A runaway gets tangled up with a funeral parlor director who murders for the fun of it in British novelist Thomson's incandescent coming-of-age thriller. Oct.
Jed and Nathan live in Moon Beach, a bizarre resort where funerals are the principal industry, and the owners of mortuaries are the civic powers. Neither has a home life, so they join Vasco Gorelli's gang of very weird arsonists. Jed becomes involved with the most powerful of the funeral directors, Creed, who hires Jed as a driver and suborns him into killing Vasco's brother, then uses Nathan to destroy Jed. The story starts slowly and never speeds up, but the picture of an obsessive town where every civic feature is calmly dedicated to the commercialization of death is just odd enough to be both humorous and frightening. Recommended for spooky, imagistic prose, but may have limited appeal. Thomson's first novel was Dreams of Leaving ( LJ 4/15/88).-- Edwin B. Burgess, U.S. Army TRALINET Ctr., Fort Monroe, Va.
From the author of the widely acclaimed Dreams of Leaving (1988), an assured follow-up that further strengthens Thomson's position as an emerging talent to be reckoned with. Set on the West Coast of the near-future, the novel presents a world that has the look and feel of L.A. under the influence. Nathan, an introverted kid from a good neighborhood, lives with his disabled father and the memory of a deceased mother. Meanwhile, over on the wrong side of the tracks, Jed, a neglected and notoriously ugly youth, develops an early knack for blackmail and revenge, running away to join the Womb (War on Moon Beach) Boys, a gang formed with the general aim of destroying funeral parlors located on Moon Beach. Through a run-in with the Womb Boys, Nathan meets Jed, who turns up working with the biggest funeral parlor of them all—the Paradise Corporation—under the gaze of its ghoulish director, Neville Creed.
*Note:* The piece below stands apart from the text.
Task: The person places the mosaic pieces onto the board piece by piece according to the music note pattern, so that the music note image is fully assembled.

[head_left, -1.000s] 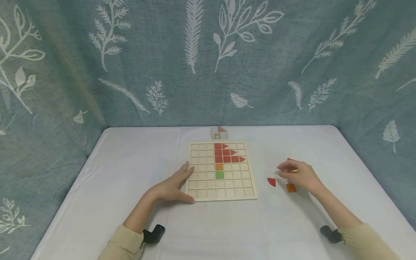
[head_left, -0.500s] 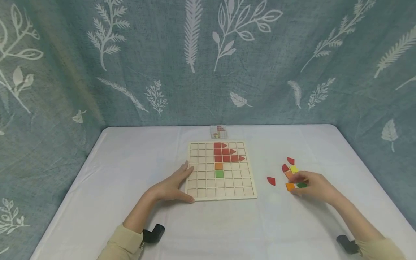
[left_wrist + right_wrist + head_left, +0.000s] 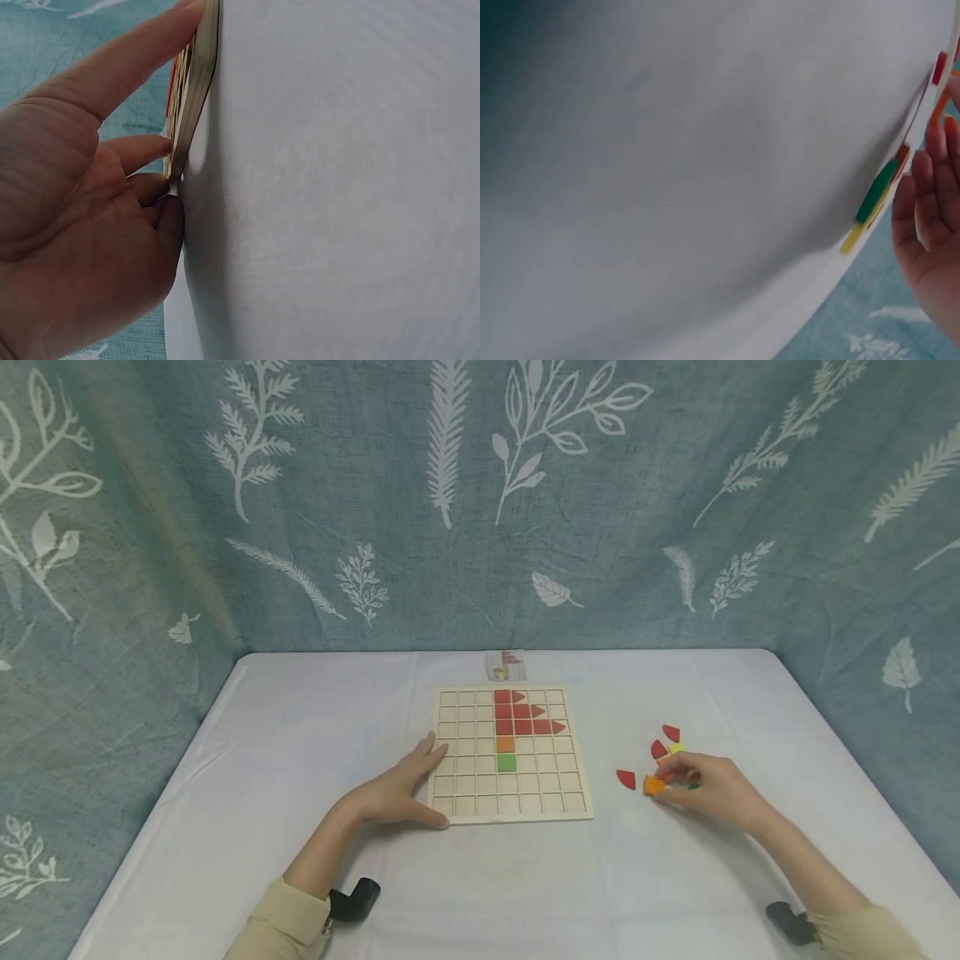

Later, Jed and Nathan's histories intersect again when Nathan is carrying on an affair with Creed, and Jed, double-crossed by Creed, returns for revenge. As in Dreams of Living, Thomson here combines stark 20th-century realism with elements of fantasy. He gets away with it by working within a spectrum—beginning with naturalism and ending somewhere out near William Burroughs territory—and by carrying every scene within a consistent, honed prose style. Maybe it's the preoccupation with death that forces the story to an occasional crawl, but Thomson redeems this one through deft handling of real and fantastic elements, sharp prose, and vivid glimpses into the charred circuitry of his youthful characters.